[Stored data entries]
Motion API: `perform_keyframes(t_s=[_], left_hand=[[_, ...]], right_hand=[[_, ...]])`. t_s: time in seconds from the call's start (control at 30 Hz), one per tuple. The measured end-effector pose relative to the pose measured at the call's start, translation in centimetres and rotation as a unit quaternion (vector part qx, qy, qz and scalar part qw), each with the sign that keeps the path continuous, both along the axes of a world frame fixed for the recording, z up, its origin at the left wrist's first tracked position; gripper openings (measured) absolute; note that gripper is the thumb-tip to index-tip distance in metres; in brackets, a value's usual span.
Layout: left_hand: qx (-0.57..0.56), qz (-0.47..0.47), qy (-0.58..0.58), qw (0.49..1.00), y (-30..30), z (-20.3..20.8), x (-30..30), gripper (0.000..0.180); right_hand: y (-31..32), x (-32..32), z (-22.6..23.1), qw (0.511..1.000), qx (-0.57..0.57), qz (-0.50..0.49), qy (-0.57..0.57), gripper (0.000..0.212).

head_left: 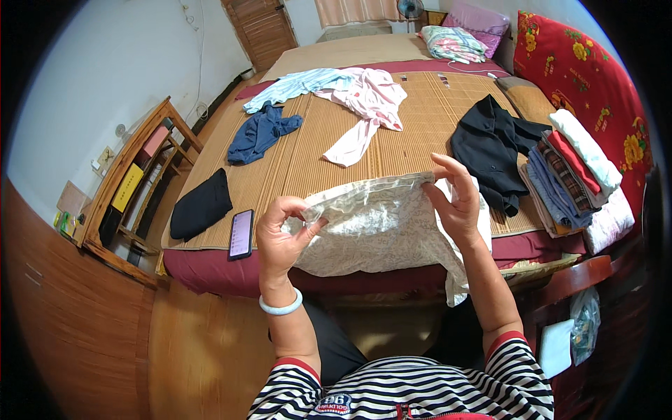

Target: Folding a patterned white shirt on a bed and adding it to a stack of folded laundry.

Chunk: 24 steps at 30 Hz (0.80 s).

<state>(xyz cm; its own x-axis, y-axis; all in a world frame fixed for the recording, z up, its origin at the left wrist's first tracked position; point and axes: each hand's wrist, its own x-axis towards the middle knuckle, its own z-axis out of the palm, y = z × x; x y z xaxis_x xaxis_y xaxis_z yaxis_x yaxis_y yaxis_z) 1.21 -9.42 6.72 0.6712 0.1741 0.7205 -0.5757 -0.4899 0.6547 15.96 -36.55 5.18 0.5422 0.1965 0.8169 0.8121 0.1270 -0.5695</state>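
Observation:
I hold a white garment with a fine grey pattern (381, 227) up over the near edge of the bed. My left hand (281, 234) pinches its upper left corner, a pale bangle on that wrist. My right hand (453, 199) grips its upper right corner, fingers partly spread. The cloth hangs down over the bed's dark red edge (224, 269).
On the bamboo mat (308, 150) lie a pink-and-white garment (367, 105), a light blue one (301, 84), a dark blue one (260, 133), black clothes (490, 147) (201, 204) and a phone (241, 234). A folded stack (574, 178) sits right. A wooden chair (133, 189) stands left.

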Motion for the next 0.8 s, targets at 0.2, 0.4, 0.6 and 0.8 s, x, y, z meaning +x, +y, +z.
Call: perform_keyframes(t_s=[0.2,0.4,0.6,0.8], left_hand=[[0.106,0.023,-0.023,0.994,-0.9,1.9,-1.1,0.034],[0.177,0.107,-0.029,0.978,-1.6,3.0,-1.5,0.031],[0.144,0.066,-0.036,0.987,-1.3,2.7,-1.0,0.025],[-0.023,0.047,-0.003,0.999,-0.9,1.4,-1.1,0.016]], right_hand=[[-0.3,-0.2,0.8,0.998,-0.029,-0.039,-0.044,0.054],[-0.8,0.2,1.3,0.990,-0.069,-0.079,-0.098,0.051],[-0.4,-0.1,0.9,0.999,-0.041,-0.031,-0.002,0.041],[0.0,-0.1,0.5,0.992,0.001,0.077,0.099,0.032]])
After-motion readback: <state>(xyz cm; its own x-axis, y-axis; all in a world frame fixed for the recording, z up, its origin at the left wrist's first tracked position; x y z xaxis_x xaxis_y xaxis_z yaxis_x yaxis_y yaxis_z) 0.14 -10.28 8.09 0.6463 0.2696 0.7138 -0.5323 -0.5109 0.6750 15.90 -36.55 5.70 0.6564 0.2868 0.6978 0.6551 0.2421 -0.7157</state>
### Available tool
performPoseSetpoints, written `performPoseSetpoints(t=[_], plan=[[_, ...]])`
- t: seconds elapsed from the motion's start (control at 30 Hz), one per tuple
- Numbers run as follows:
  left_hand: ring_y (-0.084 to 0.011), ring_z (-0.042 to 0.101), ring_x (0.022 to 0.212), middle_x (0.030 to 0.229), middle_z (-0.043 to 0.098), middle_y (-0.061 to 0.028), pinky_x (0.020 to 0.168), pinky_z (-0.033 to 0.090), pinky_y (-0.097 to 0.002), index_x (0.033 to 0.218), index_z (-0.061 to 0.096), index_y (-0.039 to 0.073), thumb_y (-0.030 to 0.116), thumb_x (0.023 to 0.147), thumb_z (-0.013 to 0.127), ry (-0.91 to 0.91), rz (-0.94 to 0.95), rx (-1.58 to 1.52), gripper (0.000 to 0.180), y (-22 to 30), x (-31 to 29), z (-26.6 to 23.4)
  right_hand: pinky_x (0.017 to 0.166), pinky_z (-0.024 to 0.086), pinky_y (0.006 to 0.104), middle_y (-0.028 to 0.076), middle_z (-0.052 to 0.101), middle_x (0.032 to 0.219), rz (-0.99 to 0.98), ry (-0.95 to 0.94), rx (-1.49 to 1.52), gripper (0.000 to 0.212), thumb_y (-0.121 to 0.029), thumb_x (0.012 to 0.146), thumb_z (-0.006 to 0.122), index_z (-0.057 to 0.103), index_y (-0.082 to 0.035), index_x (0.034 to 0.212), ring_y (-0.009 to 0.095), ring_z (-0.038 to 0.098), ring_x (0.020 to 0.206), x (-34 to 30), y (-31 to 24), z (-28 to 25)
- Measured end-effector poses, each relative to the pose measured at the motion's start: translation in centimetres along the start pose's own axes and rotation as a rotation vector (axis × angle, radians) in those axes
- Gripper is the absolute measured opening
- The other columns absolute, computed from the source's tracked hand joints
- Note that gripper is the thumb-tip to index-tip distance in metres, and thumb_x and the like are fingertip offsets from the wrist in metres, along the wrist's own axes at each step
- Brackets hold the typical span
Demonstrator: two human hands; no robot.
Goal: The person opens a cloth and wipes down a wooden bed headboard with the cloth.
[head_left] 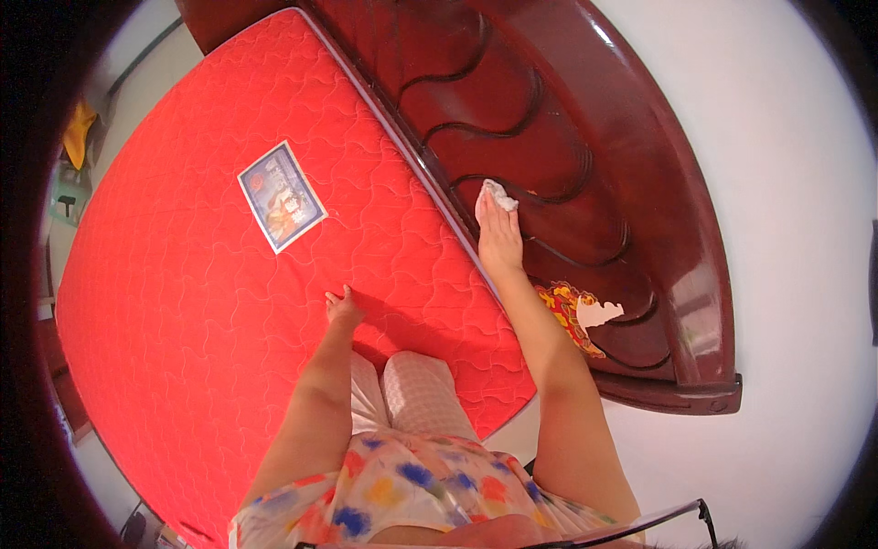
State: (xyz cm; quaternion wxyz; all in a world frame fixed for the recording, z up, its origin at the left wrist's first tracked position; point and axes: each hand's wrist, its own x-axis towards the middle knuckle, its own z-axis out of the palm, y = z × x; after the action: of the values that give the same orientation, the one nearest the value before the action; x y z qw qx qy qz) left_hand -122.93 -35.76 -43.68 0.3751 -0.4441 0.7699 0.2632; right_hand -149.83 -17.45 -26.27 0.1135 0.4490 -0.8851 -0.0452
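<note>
My right hand reaches out to the dark red glossy wooden headboard. Under its fingers is a crumpled white cloth, pressed against the carved panel. Lower on the same panel, beside my right forearm, sticks a torn red and yellow paper decoration with a white patch. My left hand leans on the red quilted mattress, holding nothing that I can see, its visible fingers apart. Beyond that hand a printed picture sheet with a pale border lies flat on the mattress.
A raised ledge runs along the headboard's base, between it and the mattress. White wall stands behind the headboard on the right. Something yellow hangs at the far left. My knees rest on the mattress edge.
</note>
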Motion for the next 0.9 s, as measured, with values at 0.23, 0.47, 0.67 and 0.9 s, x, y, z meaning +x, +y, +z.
performPoseSetpoints(t=[0.23,0.47,0.67,0.9], plan=[[-0.0385,0.019,0.136,0.147,0.003,-0.0276,0.107,0.028,-0.0408,0.145,0.010,0.025,0.041,0.071,0.066,-0.027,-0.045,0.017,0.094,-0.7,0.6,-0.5,0.113,0.004,0.0368,0.005,0.023,0.148,-0.164,-0.248,-0.409,0.053,-0.021,0.093,0.031,0.025,0.000,0.141,0.018,0.021,0.135,4.1,-3.3,5.7],[-0.0375,0.020,0.136,0.147,0.003,-0.0276,0.107,0.026,-0.0400,0.146,0.008,0.024,0.045,0.071,0.065,-0.050,-0.088,0.036,0.096,0.6,-0.3,-1.1,0.113,0.002,0.0349,0.007,0.024,0.148,-0.252,-0.290,-0.508,0.054,-0.021,0.093,0.030,0.022,0.002,0.141,0.019,0.022,0.135,3.7,-3.2,9.2],[-0.0373,0.020,0.136,0.147,0.004,-0.0277,0.108,0.025,-0.0394,0.146,0.006,0.023,0.049,0.072,0.063,-0.047,-0.075,0.069,0.097,0.7,-1.0,-1.5,0.113,0.002,0.0359,0.008,0.025,0.147,-0.319,-0.419,-0.543,0.053,-0.022,0.094,0.028,0.022,0.003,0.140,0.019,0.024,0.135,0.0,-1.2,7.6],[-0.0377,0.020,0.136,0.148,0.002,-0.0271,0.108,0.025,-0.0384,0.146,0.005,0.023,0.050,0.071,0.062,-0.052,-0.103,0.043,0.098,0.6,-1.0,-1.5,0.113,0.013,0.0368,0.005,0.032,0.143,-0.317,-0.258,-0.361,0.057,-0.016,0.084,0.041,0.032,0.000,0.137,0.016,0.036,0.125,-3.7,1.5,1.7]])
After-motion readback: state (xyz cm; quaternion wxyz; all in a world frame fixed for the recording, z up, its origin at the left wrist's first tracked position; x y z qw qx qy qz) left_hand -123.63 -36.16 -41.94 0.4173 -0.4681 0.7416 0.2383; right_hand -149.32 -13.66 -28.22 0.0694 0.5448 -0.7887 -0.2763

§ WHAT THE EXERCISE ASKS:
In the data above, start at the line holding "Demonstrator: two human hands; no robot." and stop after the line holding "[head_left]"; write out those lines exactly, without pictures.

§ REPLY TO THE TASK:
Demonstrator: two human hands; no robot.
Goal: The person opens a cloth and wipes down a wooden bed headboard with the cloth.
[head_left] 

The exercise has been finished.